# Having trouble washing out on yellow mesh



## aaronwins88 (Oct 8, 2014)

Hi i am having trouble washing out fine detail with normal hose pressure. i am using a 355 mesh because it is such fine detail. i don't think its over exposed because there is a little slime still on the ink side. Is it just harder to wash out on high mesh? is it normal to use a pressure washer?


----------



## jfisk3475 (Jan 28, 2011)

You should use a pressure washer. Do you wet both sides lightly before adding high pressure water? We rinse low pressure count to 20 then high pressure. 

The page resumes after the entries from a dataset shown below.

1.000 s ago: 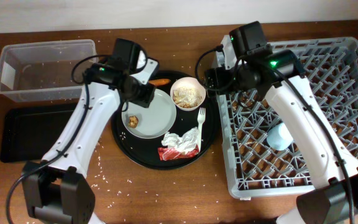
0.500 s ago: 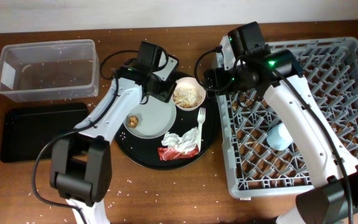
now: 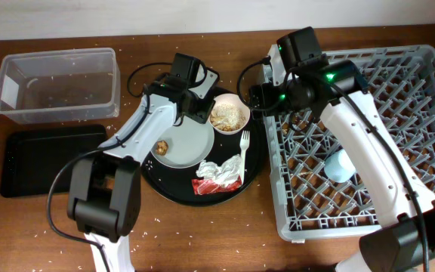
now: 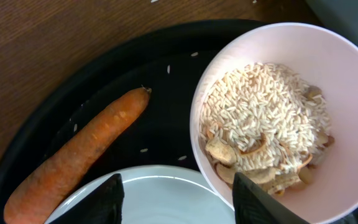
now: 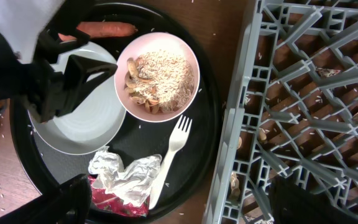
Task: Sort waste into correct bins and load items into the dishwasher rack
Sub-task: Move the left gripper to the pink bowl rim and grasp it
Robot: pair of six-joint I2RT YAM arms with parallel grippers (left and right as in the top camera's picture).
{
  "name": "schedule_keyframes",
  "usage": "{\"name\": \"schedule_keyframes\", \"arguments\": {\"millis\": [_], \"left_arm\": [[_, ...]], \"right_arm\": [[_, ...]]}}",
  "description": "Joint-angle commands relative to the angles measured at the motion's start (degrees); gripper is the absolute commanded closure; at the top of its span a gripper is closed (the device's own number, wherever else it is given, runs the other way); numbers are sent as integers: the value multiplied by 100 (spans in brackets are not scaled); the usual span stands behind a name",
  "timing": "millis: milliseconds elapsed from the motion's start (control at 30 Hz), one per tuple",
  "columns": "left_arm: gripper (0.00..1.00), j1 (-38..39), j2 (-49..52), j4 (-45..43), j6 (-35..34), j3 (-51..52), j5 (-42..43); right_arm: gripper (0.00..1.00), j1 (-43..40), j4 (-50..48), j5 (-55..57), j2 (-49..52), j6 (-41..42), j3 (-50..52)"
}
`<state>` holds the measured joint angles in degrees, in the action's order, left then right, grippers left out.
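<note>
The pale grey plate (image 3: 187, 143) lies on the round black tray with a brown scrap (image 3: 161, 145) on it. My left gripper (image 3: 195, 107) is open and empty over the plate's far edge (image 4: 166, 202). The orange carrot (image 4: 79, 149) is to its left and the white bowl (image 4: 353, 68) of rice and scraps to its right. My right gripper (image 3: 263, 97) is open and empty between the bowl (image 3: 245, 106) and the dishwasher rack (image 3: 429, 60). The white fork (image 5: 169, 152), crumpled napkin (image 5: 123, 174) and red wrapper (image 5: 114, 202) lie below it. The light-blue cup (image 3: 340, 165) sits in the rack.
The round black tray (image 3: 255, 168) holds the plate, bowl, fork and waste. The clear tub (image 3: 59, 54) stands at the far left with the shallow black tray (image 3: 44, 159) in front of it. Rice grains are scattered on the wooden table.
My left gripper has swung right from above the plate's left side to the plate's far edge beside the bowl, now covering the carrot in the overhead view. The right arm has not moved.
</note>
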<state>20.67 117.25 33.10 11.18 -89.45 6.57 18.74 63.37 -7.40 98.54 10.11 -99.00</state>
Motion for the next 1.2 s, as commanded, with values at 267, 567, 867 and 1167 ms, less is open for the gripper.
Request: {"name": "schedule_keyframes", "arguments": {"millis": [267, 567, 867, 1167], "left_arm": [[49, 20, 92, -79, 87, 28, 2], [50, 131, 94, -354, 90, 28, 2], [58, 232, 435, -415, -295, 28, -28], [59, 232, 435, -442, -597, 26, -297]], "right_arm": [[9, 37, 11, 225, 20, -22, -44], [6, 37, 22, 227, 20, -22, -44], [6, 37, 24, 232, 20, -24, -44], [6, 37, 24, 323, 20, -22, -44]]}}
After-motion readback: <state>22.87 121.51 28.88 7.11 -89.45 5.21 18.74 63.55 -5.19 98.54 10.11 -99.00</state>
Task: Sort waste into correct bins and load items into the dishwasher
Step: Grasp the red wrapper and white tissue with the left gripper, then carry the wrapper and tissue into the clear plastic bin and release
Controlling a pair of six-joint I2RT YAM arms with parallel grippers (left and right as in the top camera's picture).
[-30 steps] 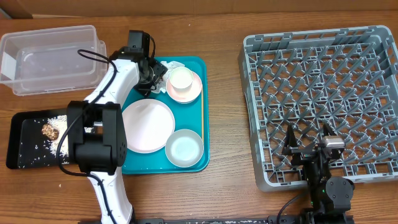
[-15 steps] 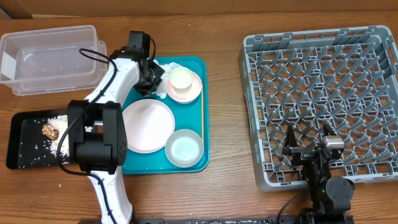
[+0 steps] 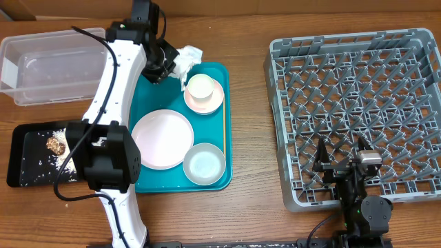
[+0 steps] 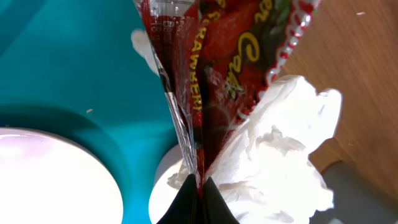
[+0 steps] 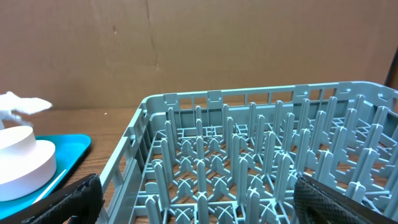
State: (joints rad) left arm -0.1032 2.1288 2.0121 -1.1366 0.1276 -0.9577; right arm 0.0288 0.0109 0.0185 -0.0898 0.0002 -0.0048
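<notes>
- Left fingers (image 4: 186, 211) are pinched tight on the red-and-white wrapper (image 4: 217, 62). The crumpled white tissue (image 4: 280, 143) is bunched against it and seems caught in the same grip. Overhead, the bundle hangs over the far edge of the teal tray (image 3: 207, 131), just right of the clear tub (image 3: 14, 48).
- The clear tub sits far left on the table (image 3: 248, 207), and I can make out no waste in it. The wrapper and tissue are lifted but not yet binned, so that part of the sorting looks only half done.
- The black tray (image 3: 15, 176), near left, already holds the rice-like crumbs (image 3: 65, 134) and the brown lump (image 3: 54, 145). The food waste appears to be dealt with.
- Every dish is still on the teal tray:
  - the pink plate (image 3: 162, 140);
  - the pink bowl (image 3: 218, 102), with the whitish cup (image 3: 200, 87) sitting in it;
  - the white bowl (image 3: 204, 164);
  - the wooden stick (image 3: 224, 138), along the tray's right side.
- The grey dish rack (image 3: 358, 103), on the right, shows only its grid and pegs. Loading has not begun, and I judge that it makes up most of what remains.
- The right fingers (image 5: 336, 202) are spread wide and hold nothing. They are poised over the near edge of the rack.
</notes>
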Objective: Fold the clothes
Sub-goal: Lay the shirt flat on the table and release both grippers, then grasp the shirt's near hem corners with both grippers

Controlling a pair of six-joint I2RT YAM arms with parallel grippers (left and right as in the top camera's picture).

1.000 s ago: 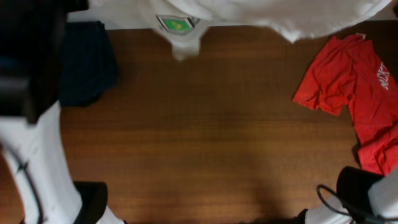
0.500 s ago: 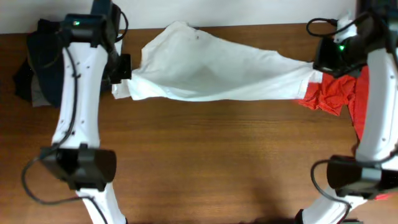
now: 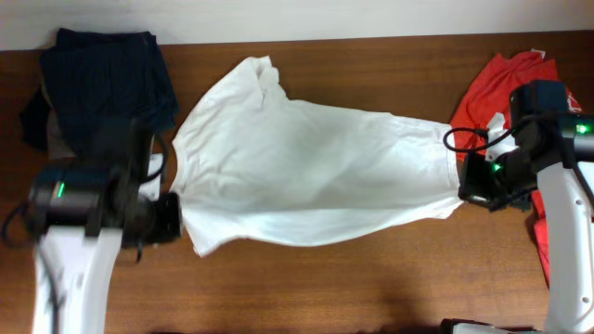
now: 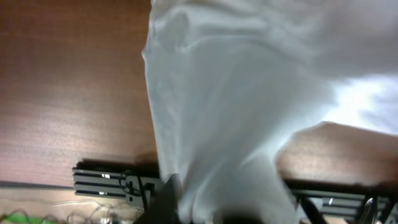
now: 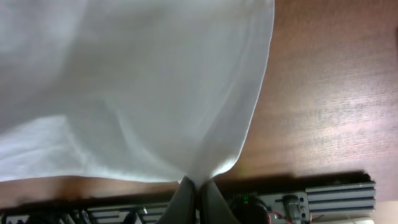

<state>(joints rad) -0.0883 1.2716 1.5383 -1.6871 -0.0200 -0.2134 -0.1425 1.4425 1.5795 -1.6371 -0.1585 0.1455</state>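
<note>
Ideally, spread the white shirt (image 3: pixel 306 176) flat on the desk (image 3: pixel 325 288), right gripper (image 5: pixel 198 185) pinching its edge; whether the left gripper (image 3: pixel 173 219) grips it, I cannot tell.

- No text, label, brand, number or sign can be read in any of the three views.
- The white shirt (image 3: pixel 306 172), spread across the middle of the tabletop (image 3: pixel 325 288), shows only plain fabric from overhead and in both wrist views.
- The red tee (image 3: pixel 506 79), at the tabletop's far right corner, is partly covered by the right arm. The part that shows carries a small pale patch at its edge, too blurred to read.
</note>
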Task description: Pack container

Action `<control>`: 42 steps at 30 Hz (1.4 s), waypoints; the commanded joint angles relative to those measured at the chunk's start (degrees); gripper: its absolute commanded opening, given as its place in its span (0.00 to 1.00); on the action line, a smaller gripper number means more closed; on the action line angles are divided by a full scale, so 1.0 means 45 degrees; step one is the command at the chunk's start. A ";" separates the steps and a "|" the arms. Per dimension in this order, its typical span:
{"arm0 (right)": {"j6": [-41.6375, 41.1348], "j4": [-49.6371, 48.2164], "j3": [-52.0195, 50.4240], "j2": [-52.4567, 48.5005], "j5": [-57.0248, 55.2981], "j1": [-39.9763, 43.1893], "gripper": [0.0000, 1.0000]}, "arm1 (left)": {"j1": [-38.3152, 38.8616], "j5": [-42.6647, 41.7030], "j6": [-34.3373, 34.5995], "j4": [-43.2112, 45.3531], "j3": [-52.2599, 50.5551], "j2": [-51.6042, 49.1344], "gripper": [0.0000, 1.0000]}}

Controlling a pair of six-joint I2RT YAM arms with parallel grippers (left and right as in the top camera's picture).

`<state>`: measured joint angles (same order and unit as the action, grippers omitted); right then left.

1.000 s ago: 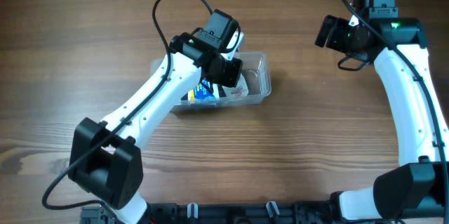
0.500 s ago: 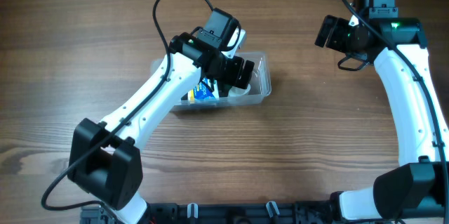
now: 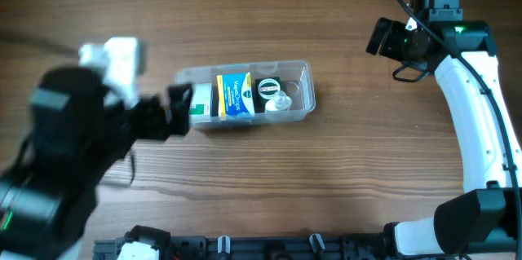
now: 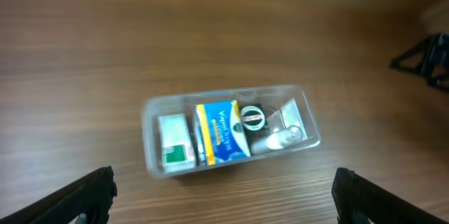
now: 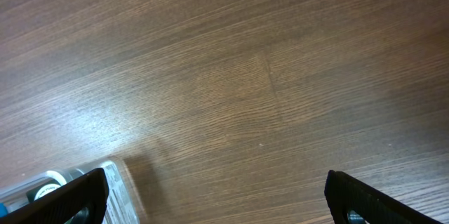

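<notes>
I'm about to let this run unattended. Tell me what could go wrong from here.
1. The left arm is blurred in the overhead view, with the open left pincer close to the left end of the container. It might clip the tub and shove it.
2. The small clear bottle seems to lie on its side at the right end. A jolt could roll it against the wall or tip it out.

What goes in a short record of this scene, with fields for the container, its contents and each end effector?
container: clear, no lid, on table
contents: green-white box, blue-yellow box, black item with round label, small bottle
left end effector: open, empty, above container
right end effector: open, empty, over table, apart from container
</notes>
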<state>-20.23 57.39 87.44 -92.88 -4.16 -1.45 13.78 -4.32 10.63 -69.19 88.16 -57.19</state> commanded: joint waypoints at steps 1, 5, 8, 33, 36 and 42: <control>0.0141 -0.0044 -0.0019 -0.0121 -0.0209 -0.0015 1.00 | -0.0457 0.0073 0.0117 -0.1166 0.0165 0.2098 1.00; 0.0146 -0.0044 -0.0019 -0.0121 -0.0209 -0.0015 1.00 | -0.0457 0.0073 0.0996 -0.3400 0.0165 0.4017 1.00; 0.0146 -0.0044 -0.0019 -0.0121 -0.0209 -0.0015 1.00 | -0.0457 0.0073 0.1175 -0.4274 0.0165 0.4614 1.00; 0.0141 -0.0044 -0.0019 -0.0121 -0.0204 -0.0015 1.00 | -0.1234 0.0160 0.0257 -0.0194 -0.7135 0.9296 1.00; 0.0141 -0.0044 -0.0019 -0.0121 -0.0209 -0.0015 1.00 | -0.1496 -0.0243 0.0087 0.2021 -0.9695 1.0894 1.00; 0.0146 -0.0044 -0.0019 -0.0121 -0.0209 -0.0015 1.00 | -0.1627 -0.1647 -0.1054 0.6295 -1.3517 1.2492 1.00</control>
<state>-20.23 57.34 87.44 -92.88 -4.16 -1.45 6.94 -9.04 8.71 -44.99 31.99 -2.81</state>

Sent from my SM-G900T using T-Shirt Forums


----------



## aaronwins88 (Oct 8, 2014)

No i had not tried that because i was worries about the time it takes to set up the pressure washer, from using the garden hose but thinking about i could just use a bucket of water to wet the sides first. thanks for your fast response btw


----------



## tshirt304 (Sep 13, 2012)

Wet both sides with the pressure washer just stand back alittle farther rub both sides of image with your hand let sit for.a min or two then washout with pressure washer letting it sit is letting the water into the non exposed emulsion and developing the image 

Sent from my SAMSUNG-SGH-I337 using T-Shirt Forums


----------